Theory of Computing

Module overview

This module aims to provide a broad and stimulating introduction to the theory of computing.

Aims and Objectives

Learning Outcomes

Subject Specific Intellectual and Research Skills

Having successfully completed this module you will be able to:

Use the reduction technique to show that a problem is undecidable
Use polynomial-time reduction to reason about the complexity class of a problem
Ascertain and prove whether or not a given language is regular
Ascertain and prove whether or not a given language is context-free
Analyse the complexity of a given algorithm or problem

Knowledge and Understanding

Having successfully completed this module, you will be able to demonstrate knowledge and understanding of:

The nature and examples of undecidable problems
The relationship between the regular, context-free and recursively enumerable classes of languages, and the state-machines that accept them
The diagonalisation proof technique
The complexity of algorithms and problems, and key complexity classes

Learning and Teaching

Teaching and learning methods

The content of this module is delivered through lectures, the module website, directed reading, pre-recorded materials and tutorials. Students work on their understanding through a combination of independent study, preparation for timetabled activities, tutorials, and problem classes, along with formative assessments in the form of problem sheets.

Study time
Type	Hours
Completion of assessment task	10
Lecture	36
Tutorial	12
Preparation for scheduled sessions	6
Wider reading or practice	50
Revision	18
Follow-up work	18
Total study time	150

Resources & Reading list

Textbooks

J. Gruska (1996). Foundations of Computing. Thomson.

M. Sipser (1997). Introduction to the Theory of Computation. PWS.

N.D. Jones (1999). Computability and Complexity. MIT Press.

D. Cohen (1996). Introduction to Computer Theory. Wiley.

D. Harel (1992). Algorithmics: The Spirit of Computing. Addison Wesley.

J. Hein (2002). Discrete Structures, Logic and Computability.

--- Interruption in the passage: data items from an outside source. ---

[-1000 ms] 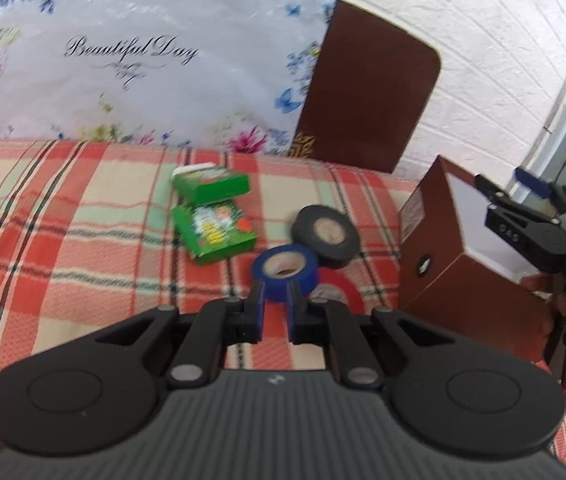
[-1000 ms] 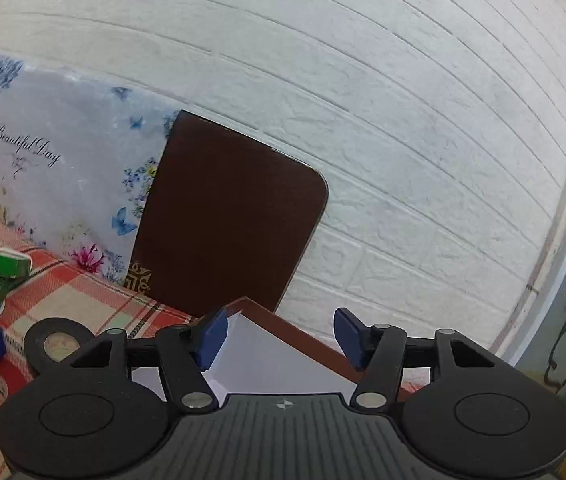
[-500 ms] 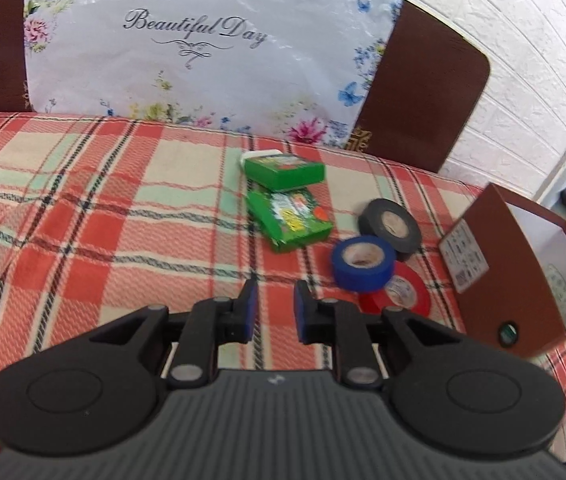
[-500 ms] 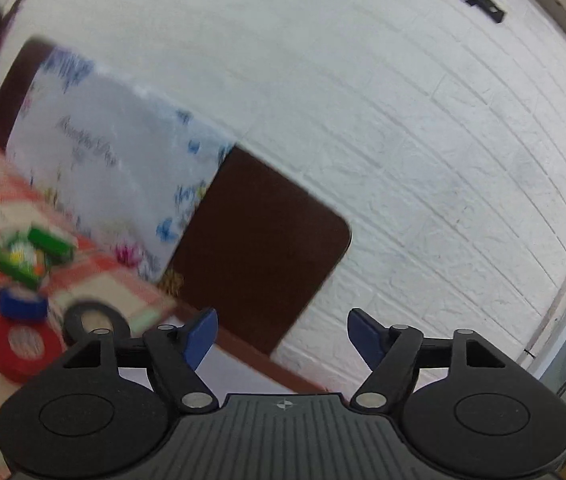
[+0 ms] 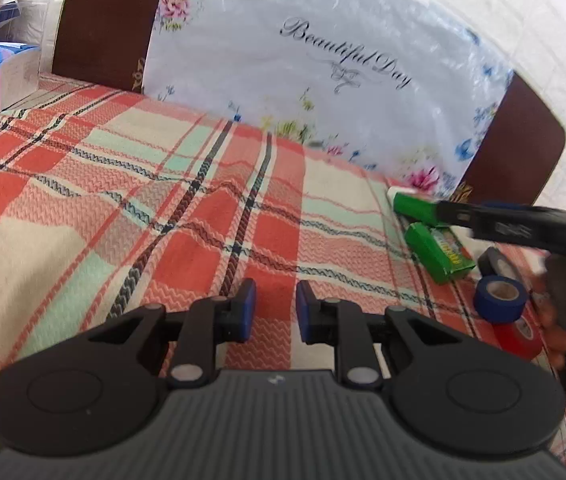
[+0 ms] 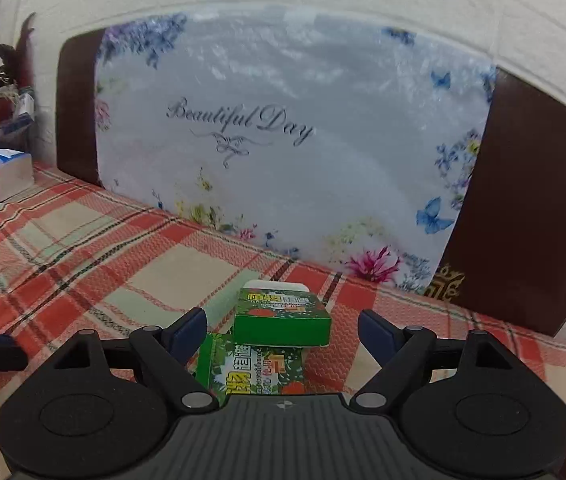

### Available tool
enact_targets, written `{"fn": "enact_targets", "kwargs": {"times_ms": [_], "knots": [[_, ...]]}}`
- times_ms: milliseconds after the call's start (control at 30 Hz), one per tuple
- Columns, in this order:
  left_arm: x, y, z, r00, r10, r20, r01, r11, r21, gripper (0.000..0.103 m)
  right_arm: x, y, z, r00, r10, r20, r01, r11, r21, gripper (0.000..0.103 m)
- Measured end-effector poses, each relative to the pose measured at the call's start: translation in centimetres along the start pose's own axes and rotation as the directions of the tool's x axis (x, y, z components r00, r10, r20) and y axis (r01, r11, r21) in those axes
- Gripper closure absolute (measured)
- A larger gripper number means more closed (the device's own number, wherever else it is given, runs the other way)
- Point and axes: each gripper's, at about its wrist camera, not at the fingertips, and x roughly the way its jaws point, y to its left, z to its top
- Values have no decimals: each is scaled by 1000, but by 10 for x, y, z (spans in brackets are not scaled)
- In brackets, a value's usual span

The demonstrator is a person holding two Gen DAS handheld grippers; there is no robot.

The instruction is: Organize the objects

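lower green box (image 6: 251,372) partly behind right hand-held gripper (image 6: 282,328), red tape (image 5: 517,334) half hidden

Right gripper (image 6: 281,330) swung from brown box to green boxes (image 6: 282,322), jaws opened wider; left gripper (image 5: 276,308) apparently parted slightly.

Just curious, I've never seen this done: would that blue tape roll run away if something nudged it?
Probably not: the blue tape roll lies flat, hole up, so it should slide rather than roll. The woven plaid cloth looks grippy. It seems light and stiff.
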Motion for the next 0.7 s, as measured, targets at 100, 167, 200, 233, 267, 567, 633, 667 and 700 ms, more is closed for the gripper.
{"fn": "enact_targets", "kwargs": {"times_ms": [100,167,200,233,267,567,633,667,700], "knots": [[3,-6,0,1000,-5,24,4,1000,30,77,26,-1,7,998,-2,-57,4,999,49,25],[3,1,2,999,-35,34,35,999,2,77,39,1,9,995,-3,-97,8,999,50,43],[3,7,3,998,-52,38,54,998,-31,77,44,2,10,993,7,-120,-1,999,46,44],[4,14,3,997,-64,44,67,995,-72,77,44,4,10,993,7,-119,-2,999,39,44],[4,21,4,996,-70,52,76,990,-116,77,43,8,10,993,4,-116,-1,1000,24,44],[5,43,6,990,-132,50,141,950,-279,77,-57,44,-13,989,142,31,-140,988,-64,44],[5,42,9,991,-132,26,134,951,-279,77,-81,39,-39,989,149,8,-149,988,-46,44],[5,40,11,992,-125,6,122,955,-270,77,-92,35,-53,990,143,-6,-144,989,-34,44],[3,34,14,994,-113,-14,105,962,-253,77,-104,30,-68,991,134,-16,-135,991,-25,44]]}}
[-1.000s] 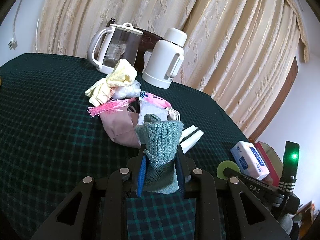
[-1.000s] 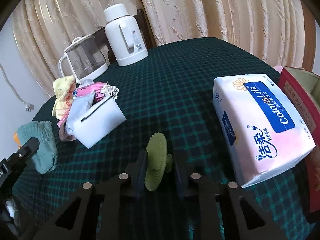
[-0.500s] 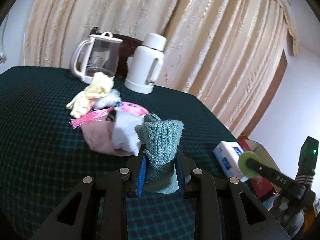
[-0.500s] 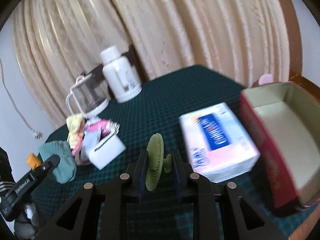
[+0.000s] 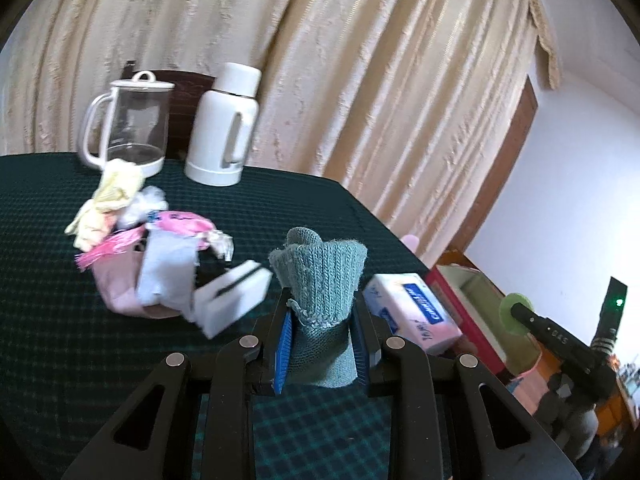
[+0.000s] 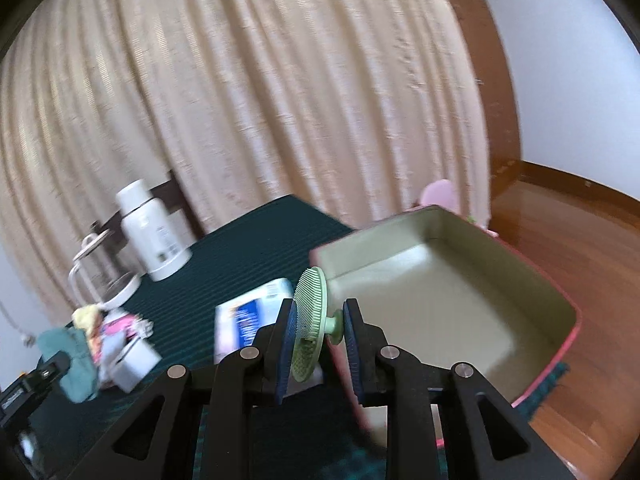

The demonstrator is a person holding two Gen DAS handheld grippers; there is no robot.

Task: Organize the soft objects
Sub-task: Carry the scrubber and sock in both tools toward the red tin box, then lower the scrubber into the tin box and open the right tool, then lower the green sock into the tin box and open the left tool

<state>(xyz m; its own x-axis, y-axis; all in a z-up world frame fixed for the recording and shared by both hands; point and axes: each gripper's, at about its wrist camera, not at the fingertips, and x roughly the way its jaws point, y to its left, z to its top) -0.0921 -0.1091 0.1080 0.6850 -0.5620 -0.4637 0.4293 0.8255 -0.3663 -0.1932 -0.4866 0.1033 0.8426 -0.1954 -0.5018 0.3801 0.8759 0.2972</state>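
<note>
My left gripper (image 5: 322, 312) is shut on a teal knitted sock (image 5: 320, 276) that stands up between its blue pads, above the dark green checked tablecloth (image 5: 48, 264). My right gripper (image 6: 318, 322) is shut on a round green silicone scrubber (image 6: 310, 312), held edge-on just in front of the near rim of an open red box (image 6: 452, 304) with a pale inside. In the left wrist view the scrubber (image 5: 516, 314) and right gripper show at the far right, over the box (image 5: 472, 292). A pile of soft items (image 5: 132, 240) lies left of the sock.
A white sponge block (image 5: 232, 300) lies by the pile. A tissue pack (image 5: 412, 312) sits between the sock and the box. A glass kettle (image 5: 128, 128) and a white flask (image 5: 224, 128) stand at the table's far edge before cream curtains. Wooden floor (image 6: 580, 260) lies beyond the box.
Both grippers rose and swung right, keeping their loads. The right gripper travelled from over the cloth past the tissue pack to the rim of the red box. The pile slid left in the left view.
</note>
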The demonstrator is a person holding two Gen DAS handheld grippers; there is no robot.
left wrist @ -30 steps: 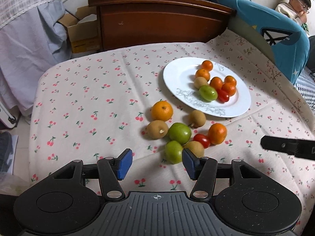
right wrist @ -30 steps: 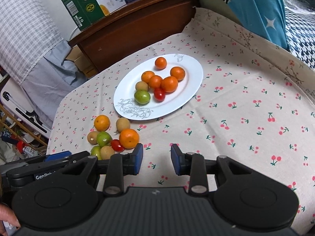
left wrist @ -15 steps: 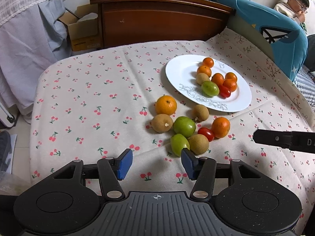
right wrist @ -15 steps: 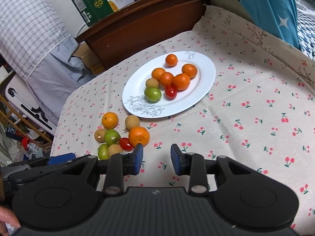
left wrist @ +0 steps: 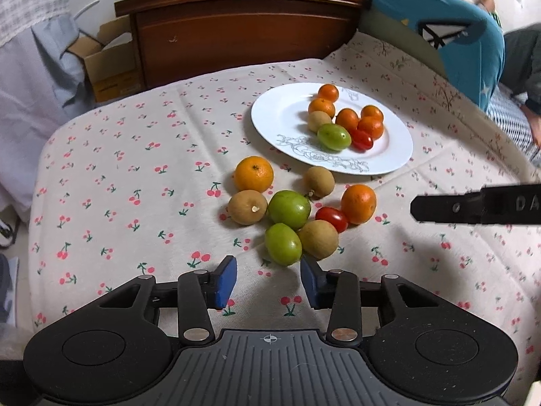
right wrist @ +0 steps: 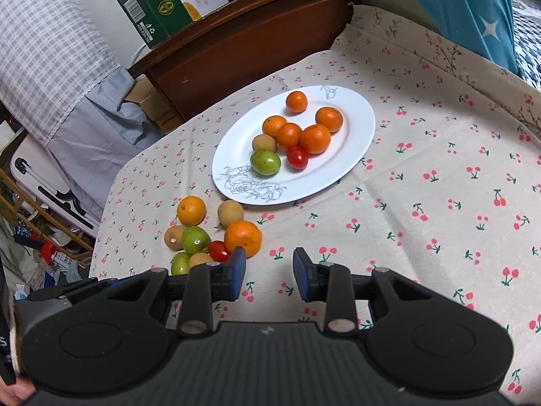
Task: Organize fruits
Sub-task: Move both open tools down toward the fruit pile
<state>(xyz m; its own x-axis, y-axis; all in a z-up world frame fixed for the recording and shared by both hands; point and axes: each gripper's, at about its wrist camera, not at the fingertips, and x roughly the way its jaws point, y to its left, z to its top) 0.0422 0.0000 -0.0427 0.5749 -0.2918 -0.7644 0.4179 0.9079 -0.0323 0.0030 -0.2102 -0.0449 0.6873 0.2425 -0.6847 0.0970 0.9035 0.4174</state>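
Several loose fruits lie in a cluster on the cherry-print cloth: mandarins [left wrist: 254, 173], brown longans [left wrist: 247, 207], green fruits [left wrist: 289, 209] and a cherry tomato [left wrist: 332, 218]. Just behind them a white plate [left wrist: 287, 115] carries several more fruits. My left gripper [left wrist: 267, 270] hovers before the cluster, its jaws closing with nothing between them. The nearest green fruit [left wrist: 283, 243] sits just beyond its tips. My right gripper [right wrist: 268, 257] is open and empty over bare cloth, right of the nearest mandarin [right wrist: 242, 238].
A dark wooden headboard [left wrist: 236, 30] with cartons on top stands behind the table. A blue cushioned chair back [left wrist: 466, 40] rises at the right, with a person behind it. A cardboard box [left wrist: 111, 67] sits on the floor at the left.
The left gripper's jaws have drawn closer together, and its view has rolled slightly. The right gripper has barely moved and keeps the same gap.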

Jones and Bartlett.

A.J.G. Hey (1996). Feynman Lectures on Computation. Addison Wesley.

A.K. Dewdney (2001). The (new) Turing Omnibus. Henry Holt.

J. Barwise and J. Etchemendy (1993). Turing's World. Stanford.

D.C. Kozen (1999). Automata and Computability. Springer.

Assessment

Assessment strategy

This module is assessed by a combination of problem sheets and a final assessment in the form of a written examination.

Summative

This is how we’ll formally assess what you have learned in this module.

Breakdown
Method	Percentage contribution
Examination	90%
Problem Sheets	10%